Le gouvernement mauricien prépare une vaste réforme de son architecture sécuritaire avec la création d’une National Crime Agency, inspirée du modèle britannique. Le projet, qui modifie huit lois-cadres et la Constitution, sera examiné ce vendredi 11 septembre par le Conseil des ministres avant d’être introduit au Parlement.
L’île Maurice s’apprête à transformer en profondeur ses mécanismes de lutte contre la criminalité. L’objectif affiché est de surmonter le cloisonnement historique entre les différents services d’enquête et de sécurité mauriciens. Cette réforme entend notamment mettre fin à l’éparpillement des compétences entre les différents services de sécurité et d’enquête du pays.

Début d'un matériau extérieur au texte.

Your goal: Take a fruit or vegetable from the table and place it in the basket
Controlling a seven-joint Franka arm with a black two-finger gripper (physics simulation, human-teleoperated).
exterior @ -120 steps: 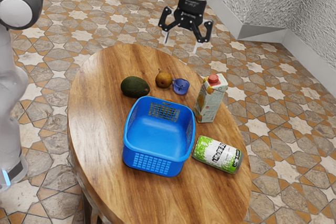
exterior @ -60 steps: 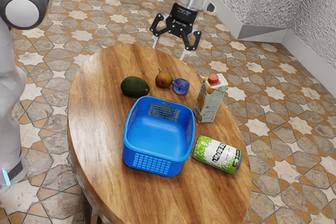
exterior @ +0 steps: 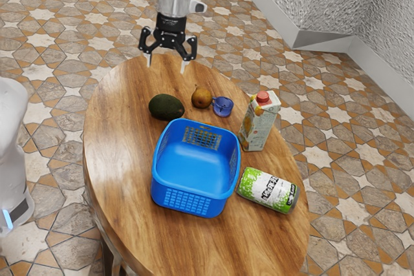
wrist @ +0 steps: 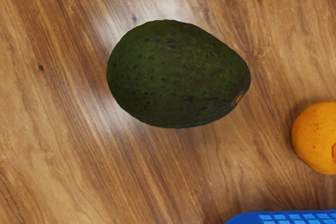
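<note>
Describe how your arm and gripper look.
My arm is smooth and off-white, with a dark band and a pale blue strip, and black trim with a round emblem near the wrist. My gripper is black, with two angular, jointed fingers ending in pale tips.

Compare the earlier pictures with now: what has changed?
The black two-finger gripper moved toward the exterior view's left, still open; it took hold of nothing. The blue plastic basket, dark-green oval avocado and other things on the brown wooden table stayed put.
</note>
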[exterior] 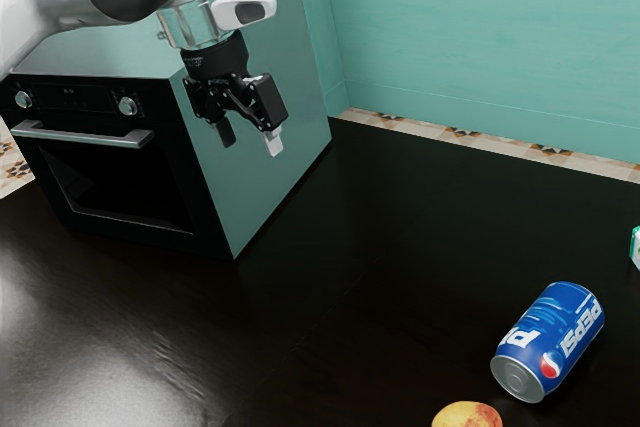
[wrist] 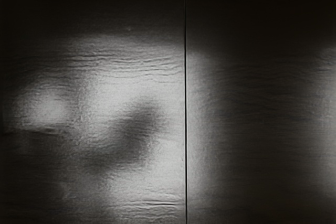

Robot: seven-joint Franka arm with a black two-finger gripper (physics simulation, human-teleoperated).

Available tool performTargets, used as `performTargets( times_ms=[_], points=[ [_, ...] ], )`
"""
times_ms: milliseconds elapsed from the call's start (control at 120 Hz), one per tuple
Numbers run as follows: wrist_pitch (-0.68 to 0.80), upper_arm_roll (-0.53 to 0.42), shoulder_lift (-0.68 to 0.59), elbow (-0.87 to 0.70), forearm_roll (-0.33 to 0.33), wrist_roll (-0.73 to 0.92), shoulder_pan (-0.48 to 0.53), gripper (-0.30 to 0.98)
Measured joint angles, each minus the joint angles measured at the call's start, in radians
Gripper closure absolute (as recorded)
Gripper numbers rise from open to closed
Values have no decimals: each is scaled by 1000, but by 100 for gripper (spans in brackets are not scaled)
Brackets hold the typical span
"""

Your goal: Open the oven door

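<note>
The gripper (exterior: 250,138) pointed down toward the dark table (exterior: 340,317), its fingers parted in release. The oven door (exterior: 120,187) stood closed to the exterior view's left of the gripper, its handle (exterior: 85,135) well apart from the fingertips. Well off to the gripper's other side, the Pepsi can (exterior: 548,342) lay on the table near a piece of fruit (exterior: 467,416).

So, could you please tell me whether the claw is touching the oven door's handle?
Apart. In the exterior view, part of the oven shows plainly between the open claw and the handle.
</note>
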Motion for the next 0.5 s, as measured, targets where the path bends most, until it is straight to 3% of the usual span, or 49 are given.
performTargets(
  times_ms=[225,325,458,500],
  points=[
    [-1,3,-12,5,-3,1,1,0],
    [-20,27,-202,66,-21,111,88,0],
    [-61,4,-384,65,205,330,185,0],
    [-13,54,-552,-147,216,400,135,0]
  ],
)
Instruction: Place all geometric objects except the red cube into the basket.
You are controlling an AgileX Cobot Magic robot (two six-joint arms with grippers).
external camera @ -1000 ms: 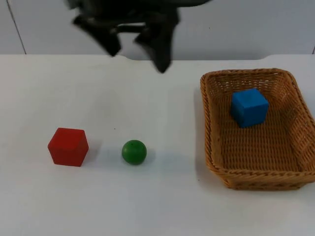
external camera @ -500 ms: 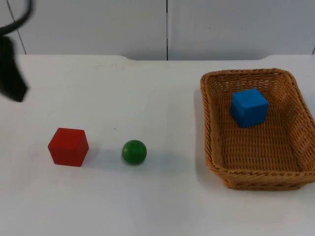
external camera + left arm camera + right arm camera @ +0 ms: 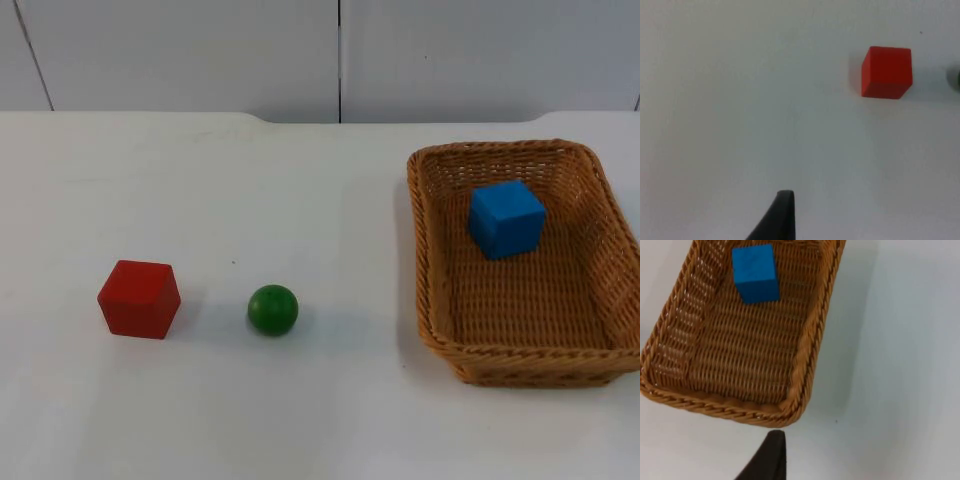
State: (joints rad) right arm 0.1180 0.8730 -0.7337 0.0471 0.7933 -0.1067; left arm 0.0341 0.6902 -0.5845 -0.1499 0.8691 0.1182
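blue cube (image 3: pixel 507 218) sits in the basket (image 3: pixel 432 300); next, green ball (image 3: pixel 273 309) needs grasping; hand states unclear

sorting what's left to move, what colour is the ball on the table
Green. The ball shows best in the top view, beside the red cube.

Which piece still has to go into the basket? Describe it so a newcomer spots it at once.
Start at the wicker basket on the right of the white table, then look left across the bare top. The first thing you meet is the green ball, just right of the red cube. It is the only round piece; the blue cube already lies in the basket.
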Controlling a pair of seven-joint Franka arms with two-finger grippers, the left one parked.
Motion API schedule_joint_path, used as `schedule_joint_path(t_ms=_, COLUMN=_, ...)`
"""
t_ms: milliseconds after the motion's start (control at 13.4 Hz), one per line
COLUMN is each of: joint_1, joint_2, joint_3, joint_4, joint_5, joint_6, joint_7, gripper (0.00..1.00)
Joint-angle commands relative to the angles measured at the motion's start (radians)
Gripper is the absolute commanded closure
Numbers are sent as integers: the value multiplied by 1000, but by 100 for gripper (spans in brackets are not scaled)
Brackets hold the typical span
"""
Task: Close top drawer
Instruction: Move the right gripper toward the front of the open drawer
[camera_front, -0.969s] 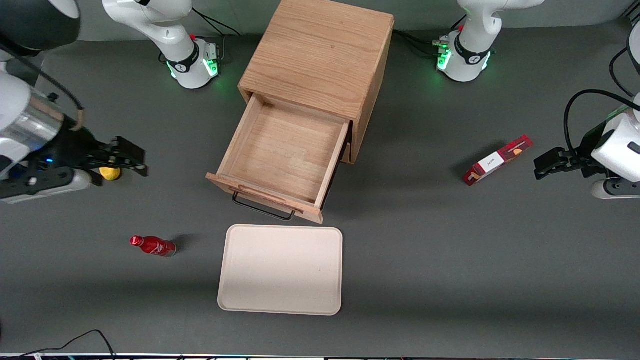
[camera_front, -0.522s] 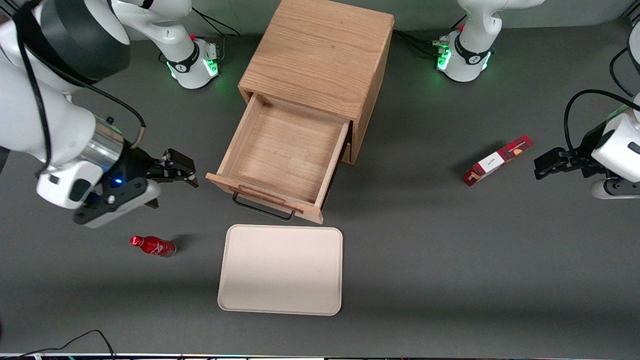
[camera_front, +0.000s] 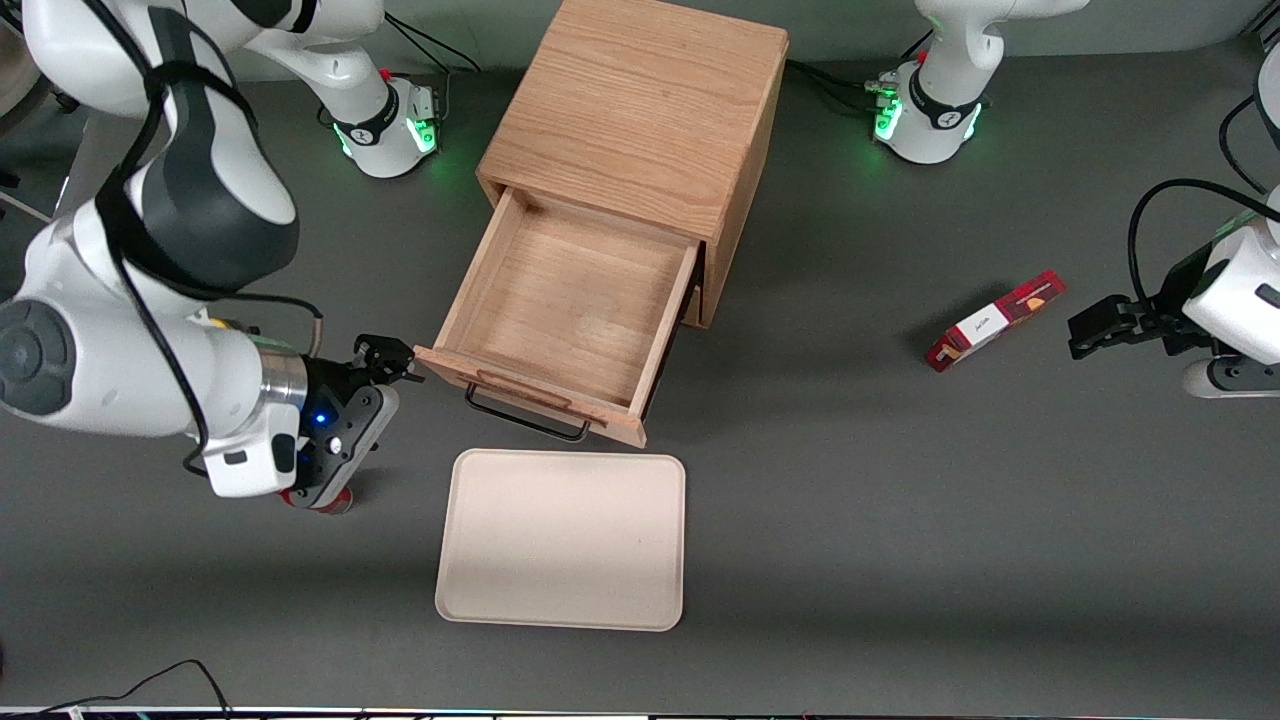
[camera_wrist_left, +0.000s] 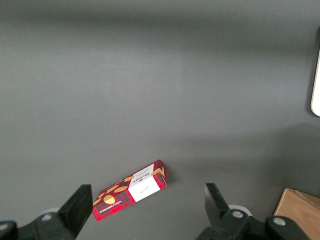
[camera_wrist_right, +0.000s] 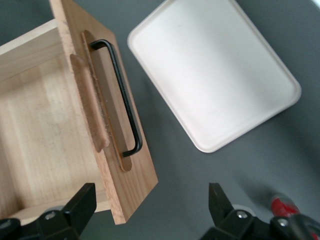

Une structure unifiée pour contrer la criminalité transnationale
La future National Crime Agency a vocation à rassembler sous une bannière commune des entités jusqu’ici dispersées, afin de faciliter les échanges de renseignements et les opérations conjointes. Cette architecture revisitée ciblera directement la grande fraude, la corruption, le blanchiment d’argent, le trafic de drogue, le financement du terrorisme ainsi que les réseaux criminels transnationaux. La future National Crime Agency couvrirait ainsi la fraude grave, la corruption, le blanchiment, le trafic de drogue, le financement du terrorisme ou les réseaux criminels transnationaux.

Pour mener à bien ces missions, l’agence coordonnera ou regroupera les compétences de plusieurs institutions clés. Le dispositif s’appuiera notamment sur la Commission contre les crimes financiers, le Central Criminal Investigation Department et la Financial Intelligence Unit, entre autres. L’agence devrait regrouper ou coordonner les compétences de la Commission contre les crimes financiers, du Central Criminal Investigation Department et de la Financial Intelligence Unit, entre autres.
Centralisation des données et limites opérationnelles
Au cœur de ce dispositif inédit figurera un centre de renseignement entièrement dédié au croisement des données. Un centre de renseignement serait créé. Son rôle : croiser les données. Cet outil permettra de connecter les informations issues des enquêtes de terrain, des flux financiers, des services douaniers et de la surveillance maritime. Celles des enquêtes, des flux financiers, des douanes ou de la surveillance maritime.
Malgré l’étendue de ses prérogatives analytiques, la nouvelle agence ne constituera pas une force de police à proprement parler. Mais la National Crime Agency ne serait pas pour autant une police, car elle n’aurait ni pouvoir d’arrestation ni poursuite. Le projet prévoit qu’elle ne détiendra aucun pouvoir d’arrestation ni de poursuite.
Ces attributions coercitives resteront strictement entre les mains des services compétents. Ces prérogatives resteraient aux services compétents, tandis que le Directeur des poursuites publiques conserverait la décision d’engager les procédures judiciaires, afin de préserver l’équilibre entre enquête et justice. De son côté, le Directeur des poursuites publiques conservera l’exclusivité de la décision d’engager les procédures devant les tribunaux, garantissant ainsi l’équilibre institutionnel entre les phases d’investigation et l’exercice de la justice.
Indépendance politique et calendrier institutionnel
Le texte législatif en préparation modifie au total huit lois-cadres, incluant la Constitution mauricienne elle-même. Le texte, qui modifie huit lois-cadres, dont la Constitution, doit être examiné ce vendredi 11 septembre par le Conseil des ministres avant son introduction au Parlement. Les autorités visent une autonomie complète de la structure vis-à-vis du pouvoir politique, tout en s’appuyant sur l’expertise de la National Crime Agency britannique qui a servi de modèle programmatique. Elle vise une totale indépendance du pouvoir politique. Le projet bénéficie de l’expertise de la National Crime Agency britannique, qui a servi de modèle.
Le projet doit franchir une étape décisive ce vendredi 11 septembre lors de son examen par le Conseil des ministres, avant d’être officiellement déposé sur la table du Parlement. Pour satisfaire aux exigences de ses missions de pointe, la structure devra recruter des experts spécialisés dans la cybercriminalité, l’analyse financière, le renseignement et la criminalistique, en recrutant tant à Maurice qu’à l’international. Autre priorité : les compétences. L’agence devra recruter des spécialistes de la cybercriminalité, du renseignement, de l’analyse financière et de la criminalistique, à Maurice comme à l’étranger.